Strong enemies seized me… commanded me to lift up their criminals… until they
set me on a hill… Then I saw mankind’s Lord hasten with great zeal, that
He wished to climb upon me. There, I did not dare break to pieces or bow
down against the Lord’s words, when I saw the surface of the earth tremble… The
young Hero stripped Himself [for battle] then; that was God Almighty, strong
and resolute. He ascended the high gallows, brave in the sight of many; there
He wished to release mankind. I trembled when the Man embraced me.
However, I dared not bow down to the earth, fall to the surface of the earth,
but I had to stand fast. I was raised as a Cross. I lifted up the
mighty King, the Lord of the heavens…Now I command you, my beloved warrior,
that you tell this vision to men, reveal in words that it is the tree of glory
on which Almighty God suffered!
After the vision, the warrior-poet
continues in his own voice: I look forward to the time when the Cross
of the Lord… will fetch me, and will then bring me to… joy in the heavens,
where the Lord’s people are seated at the feast… The Son was triumphant on that
expedition, mighty and successful, when He came with the multitude, the host of
souls, into God’s Kingdom, the Lord Almighty, to the delight of the angels and
of all the saints, who in the heavens before dwelled in glory, when their
Ruler, the Almighty God, came where His homeland was!

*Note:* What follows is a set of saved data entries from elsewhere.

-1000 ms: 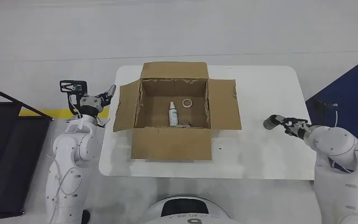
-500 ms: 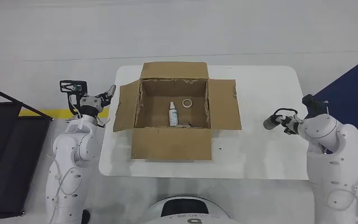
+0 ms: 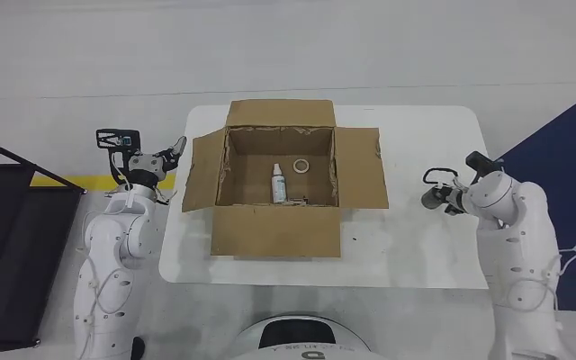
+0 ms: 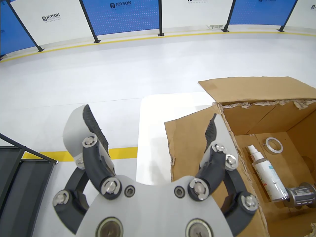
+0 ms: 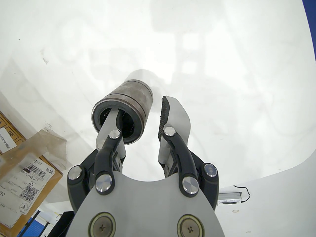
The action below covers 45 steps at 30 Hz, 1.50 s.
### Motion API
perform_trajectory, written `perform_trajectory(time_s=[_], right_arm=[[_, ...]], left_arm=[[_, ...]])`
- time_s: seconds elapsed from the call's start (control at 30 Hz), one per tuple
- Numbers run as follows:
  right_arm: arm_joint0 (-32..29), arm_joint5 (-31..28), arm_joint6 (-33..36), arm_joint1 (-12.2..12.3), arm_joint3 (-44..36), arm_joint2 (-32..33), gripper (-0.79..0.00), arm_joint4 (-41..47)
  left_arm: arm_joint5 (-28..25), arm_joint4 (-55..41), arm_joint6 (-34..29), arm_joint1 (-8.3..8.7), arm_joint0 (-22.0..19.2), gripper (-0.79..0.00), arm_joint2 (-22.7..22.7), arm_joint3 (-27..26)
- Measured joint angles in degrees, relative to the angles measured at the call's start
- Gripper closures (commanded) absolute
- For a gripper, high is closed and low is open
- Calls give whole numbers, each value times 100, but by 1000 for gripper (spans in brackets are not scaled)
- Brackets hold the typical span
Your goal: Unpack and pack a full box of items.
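Open cardboard box [image 3: 281,232] at the centre of the white table [image 3: 423,261], flaps spread toward 12, 3, 6 and 9 o'clock. On the box floor, a white spray bottle [image 3: 279,184] lying flat near the middle, nozzle toward 12 o'clock. Just beside it at 1 o'clock, not touching, a tape roll [image 3: 302,166] lying flat. Near the bottle's base at about 4 o'clock, a second steel cylinder [image 4: 300,196] on its side; touching the bottle or not, impossible to tell. At 3 o'clock of the box, well apart from the nearest flap, the right gripper [image 5: 140,109] over bare tabletop, jaws parted across the wall of a steel cylinder [image 5: 133,94]. One finger [image 5: 107,127] run into the bore, the other pad [image 5: 161,114] just outside the shell, with a sliver of table showing between pad and metal, so no pinch. Resting on the table or hanging from that inner finger, impossible to tell. At 9 o'clock of the box, just past the table's edge and near the tip of the flap there, the left gripper [image 4: 149,115] spread wide and empty. Farther out at 9 o'clock, a yellow floor line [image 3: 49,180] and a black rack [image 3: 27,234]. Around the work area, blue and white barrier panels [image 4: 118,8] on black posts.
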Motion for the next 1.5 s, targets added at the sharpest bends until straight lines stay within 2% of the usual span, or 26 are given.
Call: perform_trajectory(time_s=[0.03,0.33,0.5,0.7,0.9,1.0,1.1,1.33,1.5], right_arm=[[-10,7,0,0,-20,-2,0,-1],[-239,21,-19,-5,-388,119,0,77],[-292,136,-142,-38,-721,270,0,537],[-521,-59,-985,-147,-1704,756,0,2189],[-807,-891,-1806,-265,-2639,841,0,4062],[-728,-1292,-1760,-276,-2930,427,0,4453],[-401,-1449,-1568,-269,-2916,-214,0,4355],[734,-1092,-1327,-331,-2297,-2016,0,3437],[1466,-742,-1208,-431,-1650,-3268,0,2377]], left_arm=[[0,0,0,0,0,-785,0,0],[0,0,0,0,0,-785,0,0],[0,0,0,0,0,-785,0,0],[0,0,0,0,0,-785,0,0],[0,0,0,0,0,-785,0,0],[0,0,0,0,0,-785,0,0],[0,0,0,0,0,-785,0,0],[0,0,0,0,0,-785,0,0],[0,0,0,0,0,-785,0,0]])
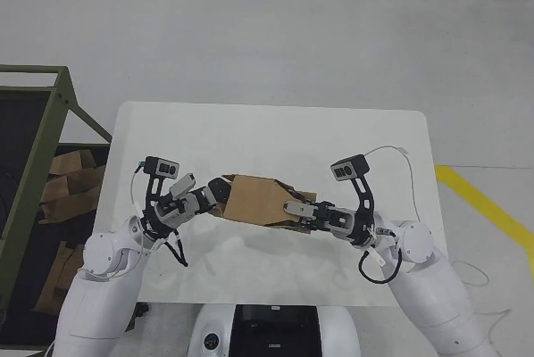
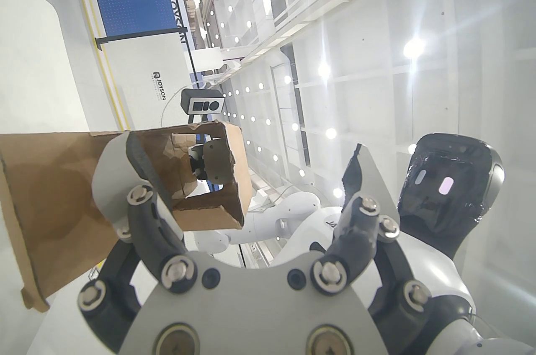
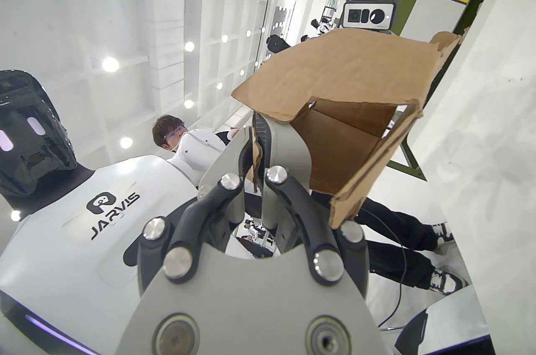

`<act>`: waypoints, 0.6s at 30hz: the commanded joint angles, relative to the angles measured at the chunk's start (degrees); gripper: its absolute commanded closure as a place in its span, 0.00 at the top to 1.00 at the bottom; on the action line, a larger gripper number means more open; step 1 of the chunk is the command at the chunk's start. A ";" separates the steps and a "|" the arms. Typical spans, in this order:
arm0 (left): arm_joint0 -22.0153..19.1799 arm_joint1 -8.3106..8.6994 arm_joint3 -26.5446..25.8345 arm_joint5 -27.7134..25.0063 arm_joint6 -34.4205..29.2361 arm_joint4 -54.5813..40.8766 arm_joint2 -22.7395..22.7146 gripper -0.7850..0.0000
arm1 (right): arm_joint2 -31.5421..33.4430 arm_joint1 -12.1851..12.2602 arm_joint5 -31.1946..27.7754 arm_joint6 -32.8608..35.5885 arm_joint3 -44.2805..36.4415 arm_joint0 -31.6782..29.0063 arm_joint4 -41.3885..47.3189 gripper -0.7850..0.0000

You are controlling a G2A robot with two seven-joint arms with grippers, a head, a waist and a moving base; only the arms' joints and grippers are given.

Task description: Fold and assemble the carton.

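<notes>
as both arms are over the near half of the table (image 1: 276,134), the carton (image 1: 254,198) is between them, about the middle of the table's width and well apart from every table edge. the right gripper (image 3: 253,141) is at the carton's right end, on the side nearer to the robot. its fingers (image 3: 228,164) are closed narrow on the worn edge of a flap, so it holds the carton there. beside this flap another flap stands out at an angle, and its free corner hangs just beside the gripper.

the left gripper (image 2: 243,153) is at the carton's left end and is spread wide. one finger (image 2: 119,172) lies against the carton's side panel, and the other finger (image 2: 364,172) is well apart from it and touches nothing. the carton's end here is an open square mouth with rough, dented edges, and it sits in the room between the two fingers. whether the carton's underside touches the table, i cannot tell.

beyond the carton the far half of the table is bare up to its far edge and rounded corners. past the left table edge is a green rack (image 1: 66,98) with brown cardboard pieces (image 1: 70,183) lying in it. to the right, on the floor, a yellow line (image 1: 499,214) runs at a slant.
</notes>
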 commanded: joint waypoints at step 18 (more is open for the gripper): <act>-1.03 0.79 2.24 1.36 -10.14 -6.12 -1.83 1.00 | 0.74 0.22 -0.25 -0.20 0.56 -0.18 0.26 0.00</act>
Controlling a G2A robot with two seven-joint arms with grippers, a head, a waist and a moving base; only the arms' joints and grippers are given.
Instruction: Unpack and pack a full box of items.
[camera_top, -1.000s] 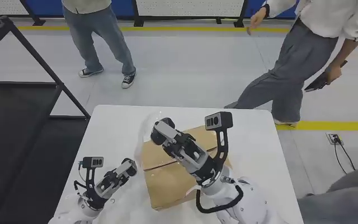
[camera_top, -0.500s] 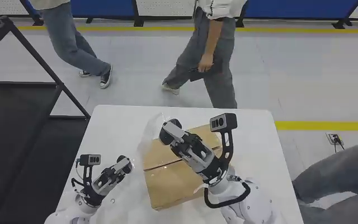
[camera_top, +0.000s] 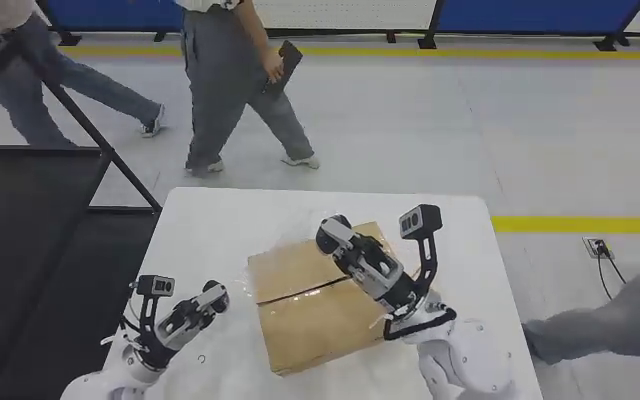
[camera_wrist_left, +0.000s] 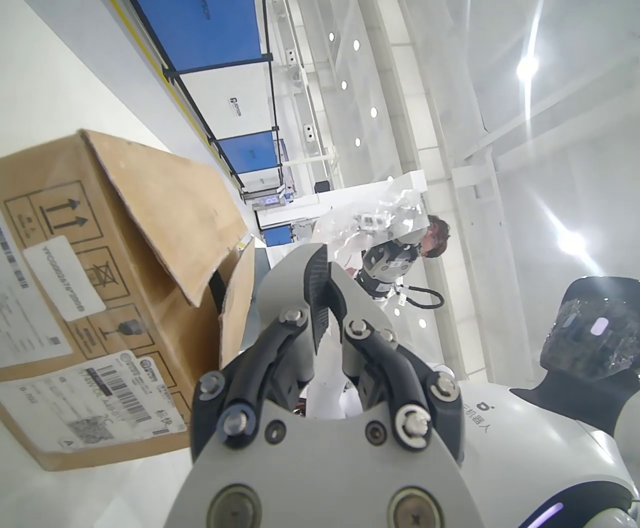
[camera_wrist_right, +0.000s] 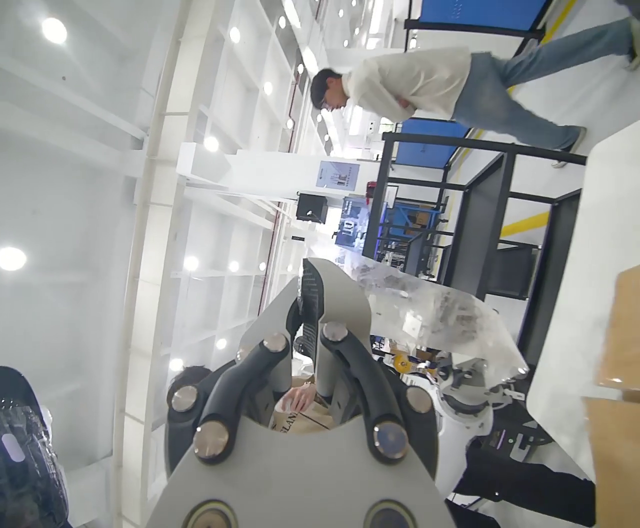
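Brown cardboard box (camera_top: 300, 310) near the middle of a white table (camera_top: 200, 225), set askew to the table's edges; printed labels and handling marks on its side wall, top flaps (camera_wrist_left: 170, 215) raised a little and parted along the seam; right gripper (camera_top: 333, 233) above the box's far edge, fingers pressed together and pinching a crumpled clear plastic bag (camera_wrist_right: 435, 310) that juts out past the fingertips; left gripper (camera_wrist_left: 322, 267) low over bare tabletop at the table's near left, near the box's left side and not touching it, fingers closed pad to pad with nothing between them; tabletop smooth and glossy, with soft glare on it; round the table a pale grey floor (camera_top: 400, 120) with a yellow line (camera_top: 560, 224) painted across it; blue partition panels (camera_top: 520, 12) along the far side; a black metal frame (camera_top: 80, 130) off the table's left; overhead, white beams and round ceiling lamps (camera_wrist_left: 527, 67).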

Christ the brave, unflinching
warrior. Christ the fearless conqueror of Hell. Christ the
returning young Hero, the Father’s triumphant Champion, leading hosts of
rescued souls to the mead-hall feast of eternal victory in His heavenly
home. Now the Angles saw the Cross for what it truly was. God willing, so
can we.
Truly, this was a Good Friday.
Thanks be to Christ, greatest of
Warriors, gentlest of Kings. In Jesus’ Name. AMEN.